About this task.
Among the lines below, some may contain the string "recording". Say how many do, and give nothing besides the number.

Provided material.

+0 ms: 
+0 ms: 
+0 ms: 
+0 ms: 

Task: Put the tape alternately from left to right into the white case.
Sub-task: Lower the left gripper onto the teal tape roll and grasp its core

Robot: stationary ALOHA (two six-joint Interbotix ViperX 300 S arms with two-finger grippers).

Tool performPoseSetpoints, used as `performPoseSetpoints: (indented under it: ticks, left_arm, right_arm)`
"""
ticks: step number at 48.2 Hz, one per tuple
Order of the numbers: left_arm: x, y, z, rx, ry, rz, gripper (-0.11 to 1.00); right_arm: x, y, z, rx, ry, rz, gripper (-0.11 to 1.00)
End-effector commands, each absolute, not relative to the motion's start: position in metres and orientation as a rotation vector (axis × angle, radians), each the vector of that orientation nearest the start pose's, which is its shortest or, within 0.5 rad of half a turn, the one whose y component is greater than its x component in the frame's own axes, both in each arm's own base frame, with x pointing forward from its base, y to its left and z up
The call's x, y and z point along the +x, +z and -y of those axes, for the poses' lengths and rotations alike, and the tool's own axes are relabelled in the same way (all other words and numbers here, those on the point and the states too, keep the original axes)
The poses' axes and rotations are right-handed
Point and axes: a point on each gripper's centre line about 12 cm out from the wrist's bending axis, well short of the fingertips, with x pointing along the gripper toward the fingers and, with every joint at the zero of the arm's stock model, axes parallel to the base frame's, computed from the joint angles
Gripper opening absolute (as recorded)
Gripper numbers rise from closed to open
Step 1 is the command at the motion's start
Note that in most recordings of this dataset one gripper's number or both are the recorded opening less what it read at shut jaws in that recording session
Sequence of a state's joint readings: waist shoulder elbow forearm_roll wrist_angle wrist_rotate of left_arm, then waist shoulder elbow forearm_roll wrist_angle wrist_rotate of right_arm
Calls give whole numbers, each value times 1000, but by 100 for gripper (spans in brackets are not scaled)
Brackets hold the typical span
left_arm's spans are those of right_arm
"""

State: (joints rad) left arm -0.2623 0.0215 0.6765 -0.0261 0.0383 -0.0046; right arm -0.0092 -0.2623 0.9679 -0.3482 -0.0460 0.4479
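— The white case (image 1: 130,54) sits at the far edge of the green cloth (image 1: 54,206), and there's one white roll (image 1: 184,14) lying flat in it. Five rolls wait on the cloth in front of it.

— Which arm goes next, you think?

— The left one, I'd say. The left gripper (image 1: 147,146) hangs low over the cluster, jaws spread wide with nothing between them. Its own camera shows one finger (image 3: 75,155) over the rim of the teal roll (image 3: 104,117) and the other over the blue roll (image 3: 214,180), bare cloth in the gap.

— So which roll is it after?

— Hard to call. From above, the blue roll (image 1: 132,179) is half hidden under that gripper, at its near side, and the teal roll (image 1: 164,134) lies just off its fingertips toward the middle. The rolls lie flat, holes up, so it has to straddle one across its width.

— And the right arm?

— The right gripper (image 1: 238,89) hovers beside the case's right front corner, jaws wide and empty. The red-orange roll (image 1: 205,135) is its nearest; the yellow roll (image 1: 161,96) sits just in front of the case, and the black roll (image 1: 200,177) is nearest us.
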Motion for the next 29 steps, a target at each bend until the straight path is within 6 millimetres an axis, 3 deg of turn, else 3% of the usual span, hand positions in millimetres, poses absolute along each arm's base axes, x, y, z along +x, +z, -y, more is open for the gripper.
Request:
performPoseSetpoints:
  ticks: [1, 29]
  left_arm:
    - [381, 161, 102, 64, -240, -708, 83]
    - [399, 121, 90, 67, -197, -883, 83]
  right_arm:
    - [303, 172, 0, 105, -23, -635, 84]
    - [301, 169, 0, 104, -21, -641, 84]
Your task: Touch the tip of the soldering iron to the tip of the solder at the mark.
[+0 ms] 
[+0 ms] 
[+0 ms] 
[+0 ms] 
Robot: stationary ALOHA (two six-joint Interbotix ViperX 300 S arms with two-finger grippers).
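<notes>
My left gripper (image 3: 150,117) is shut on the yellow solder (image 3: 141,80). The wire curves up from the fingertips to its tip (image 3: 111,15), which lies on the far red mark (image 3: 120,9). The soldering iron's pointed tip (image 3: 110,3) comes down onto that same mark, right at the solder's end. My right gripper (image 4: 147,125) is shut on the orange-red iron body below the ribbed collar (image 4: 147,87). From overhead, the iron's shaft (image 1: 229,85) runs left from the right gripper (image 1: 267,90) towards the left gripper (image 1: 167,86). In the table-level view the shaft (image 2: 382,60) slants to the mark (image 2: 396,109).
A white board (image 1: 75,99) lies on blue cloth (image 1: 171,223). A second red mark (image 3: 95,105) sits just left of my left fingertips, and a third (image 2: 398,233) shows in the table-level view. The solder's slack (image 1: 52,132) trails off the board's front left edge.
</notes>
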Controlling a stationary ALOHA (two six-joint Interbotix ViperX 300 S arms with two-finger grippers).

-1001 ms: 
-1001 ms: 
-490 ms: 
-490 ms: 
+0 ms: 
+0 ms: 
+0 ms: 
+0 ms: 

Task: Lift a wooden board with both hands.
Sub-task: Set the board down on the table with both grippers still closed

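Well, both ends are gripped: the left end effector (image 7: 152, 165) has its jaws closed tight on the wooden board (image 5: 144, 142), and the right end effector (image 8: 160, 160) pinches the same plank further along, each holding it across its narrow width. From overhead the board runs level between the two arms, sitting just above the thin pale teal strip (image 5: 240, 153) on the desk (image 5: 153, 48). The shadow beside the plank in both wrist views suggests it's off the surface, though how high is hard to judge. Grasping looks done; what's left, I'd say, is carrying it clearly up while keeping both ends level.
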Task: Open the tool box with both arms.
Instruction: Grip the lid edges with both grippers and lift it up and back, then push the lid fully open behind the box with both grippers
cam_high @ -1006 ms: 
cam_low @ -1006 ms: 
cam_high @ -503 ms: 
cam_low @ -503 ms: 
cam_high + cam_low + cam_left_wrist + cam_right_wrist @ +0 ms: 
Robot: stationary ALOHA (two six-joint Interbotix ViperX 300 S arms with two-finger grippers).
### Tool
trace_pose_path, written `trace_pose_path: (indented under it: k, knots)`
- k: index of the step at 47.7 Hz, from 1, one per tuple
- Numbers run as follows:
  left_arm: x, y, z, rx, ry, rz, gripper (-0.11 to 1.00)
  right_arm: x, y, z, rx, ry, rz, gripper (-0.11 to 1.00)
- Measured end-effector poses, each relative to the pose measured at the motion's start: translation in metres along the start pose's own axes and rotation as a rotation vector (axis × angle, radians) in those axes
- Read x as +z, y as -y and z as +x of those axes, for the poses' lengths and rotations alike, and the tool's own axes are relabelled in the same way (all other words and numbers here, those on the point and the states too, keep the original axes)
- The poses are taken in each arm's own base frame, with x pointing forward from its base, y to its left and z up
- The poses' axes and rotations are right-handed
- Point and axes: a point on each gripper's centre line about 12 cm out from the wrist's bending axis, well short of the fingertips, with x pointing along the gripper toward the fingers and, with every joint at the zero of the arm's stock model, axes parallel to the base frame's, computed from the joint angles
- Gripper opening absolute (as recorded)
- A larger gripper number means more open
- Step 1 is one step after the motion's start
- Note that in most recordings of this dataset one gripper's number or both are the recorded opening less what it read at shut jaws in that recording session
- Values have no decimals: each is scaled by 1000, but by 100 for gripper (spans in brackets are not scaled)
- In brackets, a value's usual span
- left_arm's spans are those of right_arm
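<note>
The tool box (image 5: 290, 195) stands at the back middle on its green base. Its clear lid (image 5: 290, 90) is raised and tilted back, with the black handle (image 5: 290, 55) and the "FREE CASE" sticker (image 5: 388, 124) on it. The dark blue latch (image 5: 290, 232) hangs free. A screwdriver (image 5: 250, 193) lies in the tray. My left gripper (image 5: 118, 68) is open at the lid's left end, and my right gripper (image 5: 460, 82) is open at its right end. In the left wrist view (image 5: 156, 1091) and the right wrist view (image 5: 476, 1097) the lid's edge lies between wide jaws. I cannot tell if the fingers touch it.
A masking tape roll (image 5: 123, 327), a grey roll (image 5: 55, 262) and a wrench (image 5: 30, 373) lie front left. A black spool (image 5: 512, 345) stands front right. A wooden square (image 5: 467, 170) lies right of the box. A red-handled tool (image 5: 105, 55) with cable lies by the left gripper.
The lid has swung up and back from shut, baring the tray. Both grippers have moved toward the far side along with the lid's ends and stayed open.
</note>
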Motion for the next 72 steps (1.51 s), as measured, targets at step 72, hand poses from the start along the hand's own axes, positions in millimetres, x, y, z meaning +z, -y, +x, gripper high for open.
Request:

Result of this exercise.
2